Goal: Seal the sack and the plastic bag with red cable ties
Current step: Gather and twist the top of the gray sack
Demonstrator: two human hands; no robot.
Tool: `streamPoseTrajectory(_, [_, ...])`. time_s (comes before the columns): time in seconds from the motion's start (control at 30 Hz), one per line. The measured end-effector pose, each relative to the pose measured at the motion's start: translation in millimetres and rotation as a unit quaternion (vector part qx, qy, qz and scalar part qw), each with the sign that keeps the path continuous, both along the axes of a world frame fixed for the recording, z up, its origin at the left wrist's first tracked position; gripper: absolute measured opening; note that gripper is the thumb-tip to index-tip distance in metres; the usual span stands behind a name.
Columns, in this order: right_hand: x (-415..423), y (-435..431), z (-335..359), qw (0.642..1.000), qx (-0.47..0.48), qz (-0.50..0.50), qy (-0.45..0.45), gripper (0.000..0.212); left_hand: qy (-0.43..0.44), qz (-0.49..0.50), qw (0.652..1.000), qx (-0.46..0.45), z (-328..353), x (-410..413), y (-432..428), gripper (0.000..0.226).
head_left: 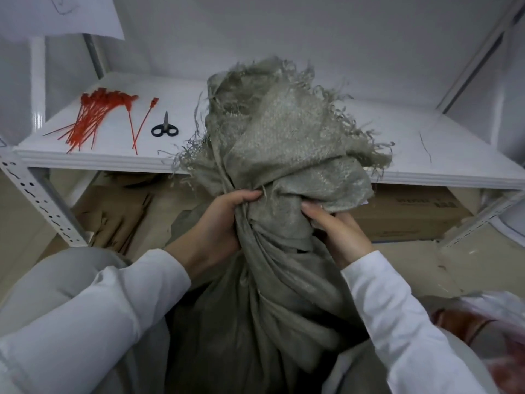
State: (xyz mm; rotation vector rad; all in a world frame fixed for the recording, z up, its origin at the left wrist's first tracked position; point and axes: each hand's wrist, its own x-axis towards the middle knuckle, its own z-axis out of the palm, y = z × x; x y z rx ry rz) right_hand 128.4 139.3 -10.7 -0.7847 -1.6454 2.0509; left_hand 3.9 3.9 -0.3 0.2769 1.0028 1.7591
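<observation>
A grey-green woven sack (272,294) stands between my knees, its frayed mouth (281,120) bunched up above my hands. My left hand (218,223) grips the gathered neck from the left, fingers curled round the cloth. My right hand (338,231) grips the neck from the right, fingertips pressed into the folds. A pile of red cable ties (91,118) lies on the white shelf (85,160) at the left, with two single ties (140,126) beside it. A plastic bag (488,322) with reddish contents shows at the lower right edge, blurred.
Black-handled scissors (165,128) lie on the shelf right of the ties. Cardboard boxes (409,214) sit under the shelf behind the sack. A perforated white shelf post (37,194) slants down at the left. A sheet of paper (56,15) hangs at the top left.
</observation>
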Motion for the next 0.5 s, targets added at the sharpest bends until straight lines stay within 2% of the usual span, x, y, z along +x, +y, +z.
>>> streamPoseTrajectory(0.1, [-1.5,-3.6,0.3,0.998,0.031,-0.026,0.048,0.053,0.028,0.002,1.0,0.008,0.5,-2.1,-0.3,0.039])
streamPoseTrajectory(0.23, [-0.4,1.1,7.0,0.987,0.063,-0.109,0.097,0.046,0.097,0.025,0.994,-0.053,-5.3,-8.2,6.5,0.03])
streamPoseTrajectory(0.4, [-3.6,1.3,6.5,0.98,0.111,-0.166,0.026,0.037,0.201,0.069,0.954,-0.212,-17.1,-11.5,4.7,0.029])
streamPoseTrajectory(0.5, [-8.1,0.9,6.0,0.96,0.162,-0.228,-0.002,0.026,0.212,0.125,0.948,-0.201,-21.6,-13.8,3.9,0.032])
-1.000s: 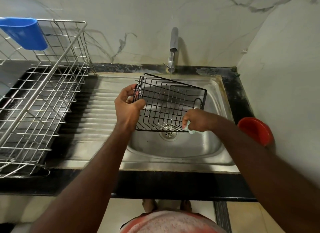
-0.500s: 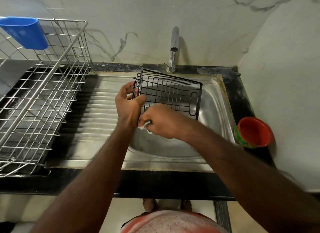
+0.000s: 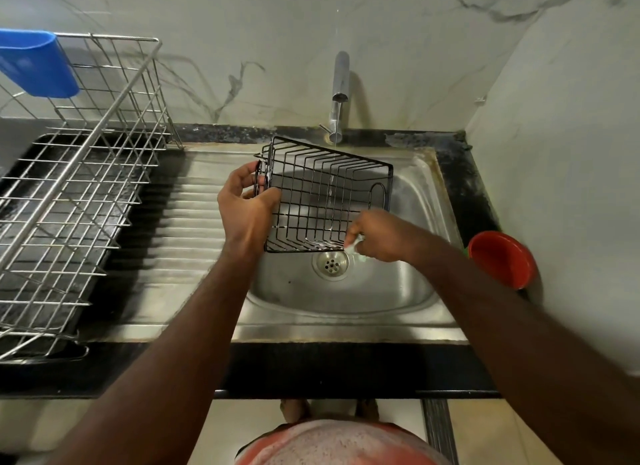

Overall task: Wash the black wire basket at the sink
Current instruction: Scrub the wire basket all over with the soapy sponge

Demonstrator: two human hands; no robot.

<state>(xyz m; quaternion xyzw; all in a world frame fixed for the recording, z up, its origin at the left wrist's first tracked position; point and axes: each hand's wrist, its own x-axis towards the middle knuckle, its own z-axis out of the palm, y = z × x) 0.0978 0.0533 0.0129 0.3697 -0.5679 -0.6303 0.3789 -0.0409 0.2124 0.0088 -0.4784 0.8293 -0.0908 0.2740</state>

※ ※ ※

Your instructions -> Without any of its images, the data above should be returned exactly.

Task solution ->
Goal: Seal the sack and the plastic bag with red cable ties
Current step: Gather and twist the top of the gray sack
Demonstrator: two human hands; no robot.
Tool: `streamPoseTrajectory(_, [_, ...])`. time_s (comes before the columns): time in seconds from the motion's start (control at 30 Hz), one per line. The measured end-effector pose, each relative to the pose measured at the motion's start: translation in millimetres and rotation as a unit quaternion (vector part qx, qy, qz and scalar part qw), each with the sign that keeps the path continuous, both along the axes of a world frame fixed for the recording, z up, its origin at the left wrist's first tracked position; gripper: absolute measured opening; note that gripper is the thumb-tip to index-tip distance in metres; the usual span stands behind a name.
Columns, in this order: right_hand: x (-415..423), y (-435..431), z (-335..359), qw (0.642..1.000), qx (-0.47..0.48), qz (-0.50..0.50), qy (-0.45..0.45), gripper (0.000..0.212); left_hand: qy (-0.43..0.44), qz (-0.49..0.50), qw (0.652..1.000), qx (-0.46..0.45), z (-328..353), x (-410..413), y (-432..428), gripper (0.000..0.226).
head_left: 
State: (xyz mm; rotation vector rad; all in a world frame fixed for the recording, z up, its origin at the left wrist's first tracked position; point and axes: each hand's wrist, its own x-axis towards the middle knuckle, its own z-axis out of the palm, y = z × x; x y z rx ry rz) right_hand 128.4 139.3 -10.7 -0.7847 -1.6454 2.0509; left_hand 3.9 3.9 -0.3 0.2769 1.0028 1.7591
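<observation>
A grey-green woven sack (272,294) stands between my knees, its frayed mouth (281,120) bunched up above my hands. My left hand (218,223) grips the gathered neck from the left, fingers curled round the cloth. My right hand (338,231) grips the neck from the right, fingertips pressed into the folds. A pile of red cable ties (91,118) lies on the white shelf (85,160) at the left, with two single ties (140,126) beside it. A plastic bag (488,322) with reddish contents shows at the lower right edge, blurred.
Black-handled scissors (165,128) lie on the shelf right of the ties. Cardboard boxes (409,214) sit under the shelf behind the sack. A perforated white shelf post (37,194) slants down at the left. A sheet of paper (56,15) hangs at the top left.
</observation>
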Motion for the next 0.5 s, targets added at the sharpest bends until straight lines stay within 2% of the usual span, x, y, z along +x, +y, +z.
>>> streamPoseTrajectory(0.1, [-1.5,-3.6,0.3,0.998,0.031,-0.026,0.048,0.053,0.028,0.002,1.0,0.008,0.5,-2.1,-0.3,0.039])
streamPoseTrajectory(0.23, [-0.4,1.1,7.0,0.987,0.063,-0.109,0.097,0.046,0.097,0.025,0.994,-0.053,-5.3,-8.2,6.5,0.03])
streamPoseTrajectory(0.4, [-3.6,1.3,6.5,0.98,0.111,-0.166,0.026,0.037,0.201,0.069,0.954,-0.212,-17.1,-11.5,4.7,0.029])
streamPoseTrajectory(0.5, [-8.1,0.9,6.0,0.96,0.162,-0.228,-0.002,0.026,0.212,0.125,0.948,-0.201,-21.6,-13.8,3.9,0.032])
-1.000s: 
-0.500s: 
+0.000s: 

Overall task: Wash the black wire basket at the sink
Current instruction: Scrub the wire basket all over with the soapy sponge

Demonstrator: two human hands; no robot.

<state>(xyz m; quaternion xyzw; all in a world frame fixed for the recording, z up, its origin at the left wrist's first tracked position; point and axes: each hand's wrist, its own x-axis towards the middle knuckle, its own z-axis out of the palm, y = z × x) 0.0978 0.0533 0.0129 0.3697 -0.5679 -0.6303 0.3789 -0.0409 0.2124 0.0088 -0.4784 0.8293 -0.0908 0.2740</state>

The work on this exercise is complete.